** Information supplied follows **

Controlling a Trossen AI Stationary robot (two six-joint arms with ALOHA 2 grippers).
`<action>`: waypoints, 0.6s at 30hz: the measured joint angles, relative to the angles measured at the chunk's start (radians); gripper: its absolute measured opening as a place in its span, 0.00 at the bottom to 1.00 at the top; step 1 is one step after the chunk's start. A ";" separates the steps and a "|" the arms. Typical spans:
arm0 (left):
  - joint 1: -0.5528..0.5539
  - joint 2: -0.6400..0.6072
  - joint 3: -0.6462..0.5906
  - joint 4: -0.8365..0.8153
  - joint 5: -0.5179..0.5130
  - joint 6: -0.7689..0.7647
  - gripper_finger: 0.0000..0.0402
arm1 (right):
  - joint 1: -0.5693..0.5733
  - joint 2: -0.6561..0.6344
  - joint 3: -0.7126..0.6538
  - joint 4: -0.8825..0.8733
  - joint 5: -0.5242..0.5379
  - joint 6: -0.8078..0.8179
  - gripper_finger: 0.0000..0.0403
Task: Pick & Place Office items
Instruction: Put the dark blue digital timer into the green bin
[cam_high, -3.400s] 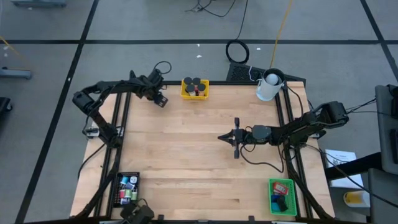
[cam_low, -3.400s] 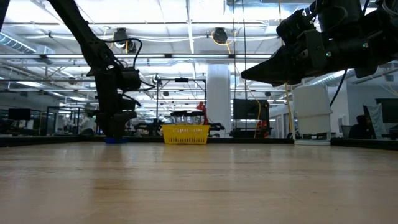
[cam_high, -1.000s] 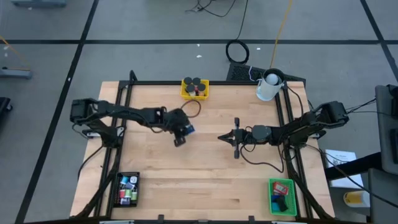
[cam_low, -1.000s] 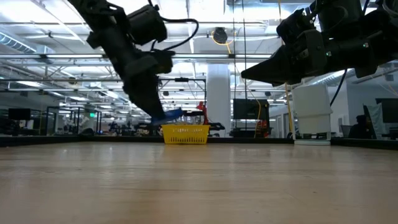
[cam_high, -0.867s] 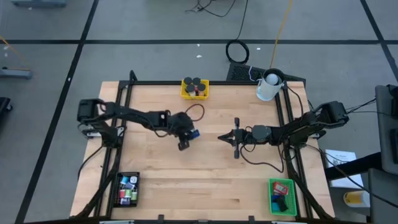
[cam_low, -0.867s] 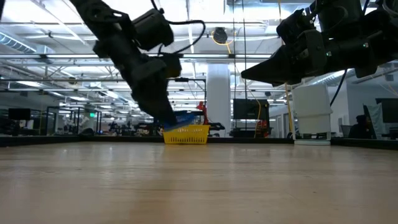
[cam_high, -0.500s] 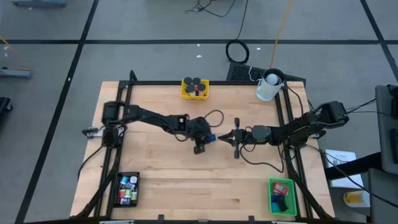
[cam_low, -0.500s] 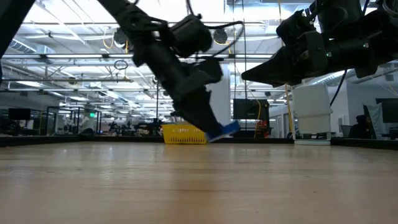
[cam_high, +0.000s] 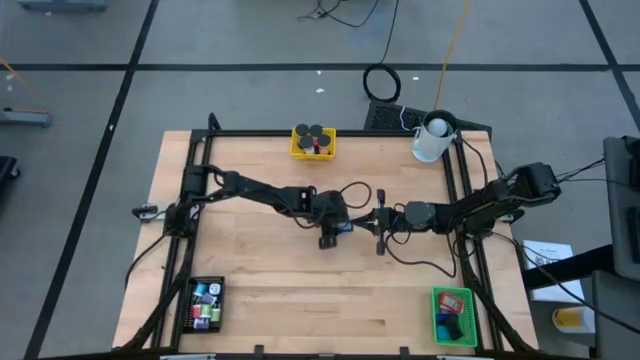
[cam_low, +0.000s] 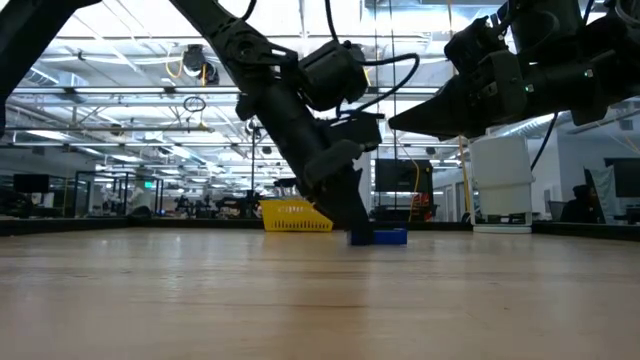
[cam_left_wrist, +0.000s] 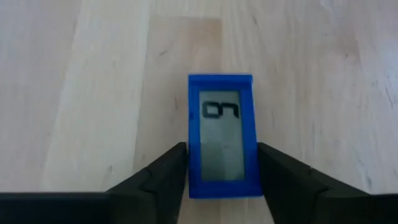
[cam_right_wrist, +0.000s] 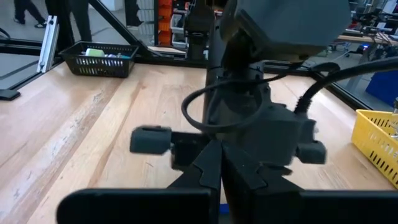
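Note:
A blue block (cam_left_wrist: 221, 134) with a grey window lies flat on the wood near the table's middle (cam_low: 380, 237). My left gripper (cam_high: 338, 229) slants down over it. Its two fingers stand close along the block's two long sides at the near end. My right gripper (cam_high: 357, 220) hangs level and shut just to the block's right, well above the table (cam_low: 395, 122). Nothing is in it, and its wrist view looks onto the left arm's wrist (cam_right_wrist: 249, 124). My left gripper has one finger (cam_left_wrist: 168, 171) on each long side of the blue block, beside its near end (cam_left_wrist: 221, 183), coming slanting down from the table's left. The block rests flat on the table. I cannot tell whether the fingers touch it.
A yellow tray (cam_high: 313, 143) with black caps stands at the far edge and a white cup (cam_high: 432, 138) at the far right corner. A black tray (cam_high: 206, 303) with small items sits near left, and a green tray (cam_high: 453, 316) near right.
My left gripper has travelled toward the table's right, up to the right gripper, and has sunk with the blue block. The block hung tilted and clear of the wood half a second ago. It lies flat on the table now.

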 joint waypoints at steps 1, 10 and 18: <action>-0.001 -0.001 0.001 -0.007 0.001 0.001 0.50 | 0.000 0.000 0.000 0.000 0.000 0.000 0.00; 0.000 -0.103 0.020 -0.198 -0.107 0.057 0.67 | 0.000 0.000 0.001 -0.008 0.000 0.002 0.00; -0.002 -0.288 -0.190 0.004 -0.088 0.121 0.43 | 0.000 0.000 0.000 -0.007 -0.001 0.003 0.00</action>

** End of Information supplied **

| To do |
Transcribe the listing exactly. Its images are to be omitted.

| Answer section |
Controlling a Trossen AI Stationary robot (two six-joint arms with ALOHA 2 grippers).
`<action>`: waypoints, 0.6s at 30hz: the measured joint angles, relative to the angles measured at the chunk's start (radians); gripper: its absolute measured opening as a place in its span, 0.00 at the bottom to 1.00 at the top; step 1 is one step after the chunk's start. A ";" separates the steps and a "|" the arms. Typical spans:
arm0 (left):
  - joint 1: -0.5528..0.5539
  - joint 2: -0.6400..0.6072
  - joint 3: -0.6462..0.5906
  - joint 4: -0.8365..0.8153
  - joint 5: -0.5179..0.5130
  - joint 6: -0.7689..0.7647
  - gripper_finger: 0.0000..0.0402
arm1 (right):
  - joint 1: -0.5693..0.5733
  - joint 2: -0.6561..0.6344
  - joint 3: -0.7126..0.6538
  - joint 4: -0.8825..0.8733
  - joint 5: -0.5242..0.5379
  - joint 6: -0.8078..0.8179
  - gripper_finger: 0.0000..0.0403
Task: Pick & Place Office items
Instruction: Put the dark blue digital timer into the green bin
[cam_high, -3.400s] 
[cam_low, -3.400s] 
[cam_high, -1.000s] 
[cam_low, -1.000s] 
[cam_high, -0.867s] 
[cam_low, -0.867s] 
[cam_high, -0.500s] 
[cam_low, -0.500s] 
[cam_high, +0.000s] 
[cam_low, +0.000s] 
[cam_left_wrist, +0.000s] 
[cam_right_wrist, +0.000s] 
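Note:
A blue block (cam_left_wrist: 221, 134) with a grey window lies flat on the wood near the table's middle (cam_low: 380, 237). My left gripper (cam_high: 338, 229) slants down over it. Its two fingers stand close along the block's two long sides at the near end. My right gripper (cam_high: 357, 220) hangs level and shut just to the block's right, well above the table (cam_low: 395, 122). Nothing is in it, and its wrist view looks onto the left arm's wrist (cam_right_wrist: 249, 124). My left gripper has one finger (cam_left_wrist: 168, 171) on each long side of the blue block, beside its near end (cam_left_wrist: 221, 183), coming slanting down from the table's left. The block rests flat on the table. I cannot tell whether the fingers touch it.
A yellow tray (cam_high: 313, 143) with black caps stands at the far edge and a white cup (cam_high: 432, 138) at the far right corner. A black tray (cam_high: 206, 303) with small items sits near left, and a green tray (cam_high: 453, 316) near right.
My left gripper has travelled toward the table's right, up to the right gripper, and has sunk with the blue block. The block hung tilted and clear of the wood half a second ago. It lies flat on the table now.
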
 joint waypoints at steps 1, 10 and 18: <action>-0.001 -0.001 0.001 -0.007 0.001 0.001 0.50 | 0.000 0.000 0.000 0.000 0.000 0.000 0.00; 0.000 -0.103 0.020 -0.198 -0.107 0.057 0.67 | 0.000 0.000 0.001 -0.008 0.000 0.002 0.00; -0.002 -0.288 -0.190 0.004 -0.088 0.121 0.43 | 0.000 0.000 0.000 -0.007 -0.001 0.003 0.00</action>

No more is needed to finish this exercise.